Unter widrigen Bedingungen spielte das kleine Orchester selbst sperrige Werke der damaligen Avantgarde. Dass Schaichet aufgrund ständiger Finanzierungsprobleme mit Amateuren Vorlieb nehmen musste, war für damalige Kritiker kein Grund, ihre Verrisse zu relativieren. Ernst Isler, ein Rezensent der NZZ, ging 1925 offenbar so weit, die Existenzberechtigung des Kammerorchesters in Frage zu stellen. Völlig zu Recht wehrte sich Schaichet gegen solche Übergriffe. In seinem Brief an Isler stellte er eine beredte Frage, die auch sein eigenes Engagement pointiert: «Glauben Sie, dass ein Erlebnis sich von der technisch vollkommenen Beherrschung leiten lässt?»

Trotz einer unbändigen Energie ihres Gründers war es 1943 vorbei mit dem Kammerorchester.

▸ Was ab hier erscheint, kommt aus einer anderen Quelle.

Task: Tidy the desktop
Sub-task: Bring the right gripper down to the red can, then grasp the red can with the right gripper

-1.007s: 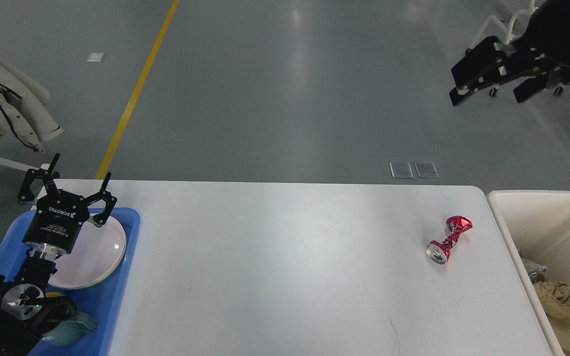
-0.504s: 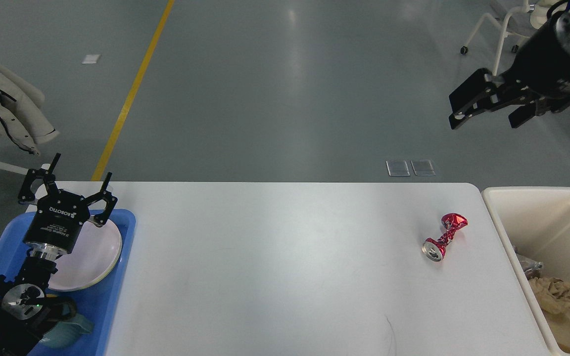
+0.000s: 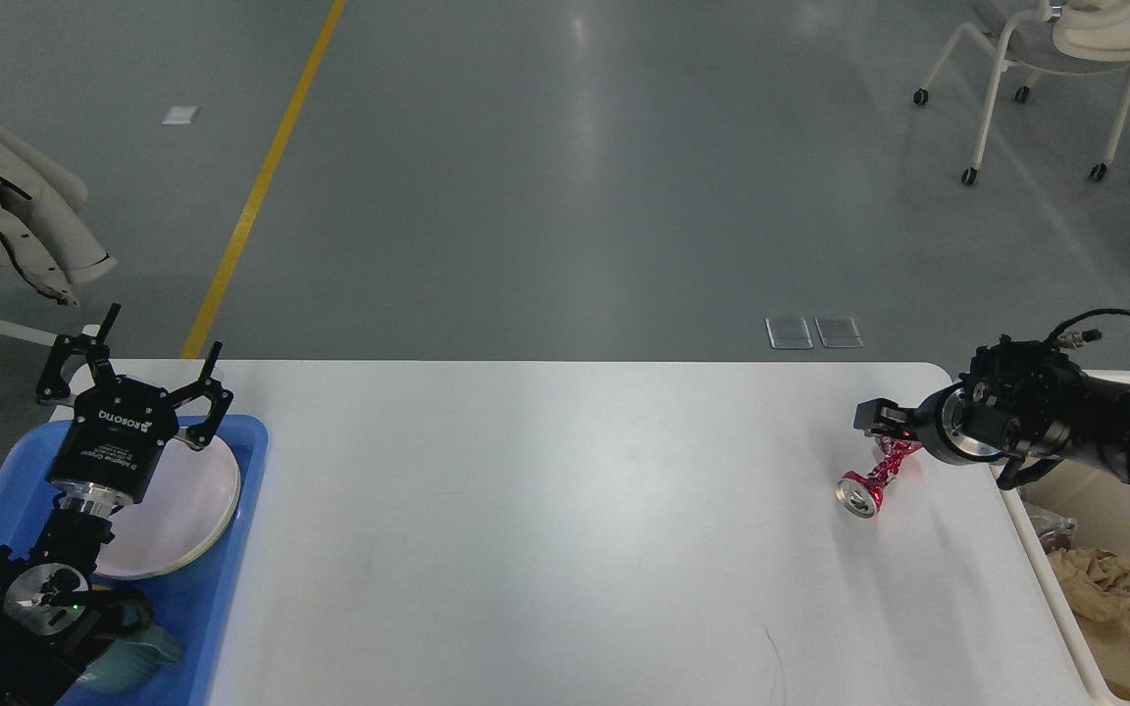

Der auch gegen Schaichet gerichtete Antisemitismus sowie die Konkurrenz mit dem ungleich reicheren Collegium Musicum liessen in Zürich im wahrsten Sinne kaum noch Spielräume.

Der gründlich lektorierte und reich atmosphärisch bebilderte Sammelband besticht durch einen persönlichen Ton. Nicht nur die abgedruckten Erinnerungen ehemaliger Schüler und Schülerinnen tragen dazu bei; auch die Texte von Verena Naegele, Michael Eidenbenz, Dieter Ulrich und Peter Hagmann sind sehr anschaulich, bieten Musikgeschichte als Kulturgeschichte und weben die Person Schaichet geschickt ein. Neben weiteren Informationen sind sämtliche Konzertprogramme aus den 23 Jahren des Bestehens des Zürcher Kammerorchesters auf der Website https://schaichet.ch/de/ einzusehen.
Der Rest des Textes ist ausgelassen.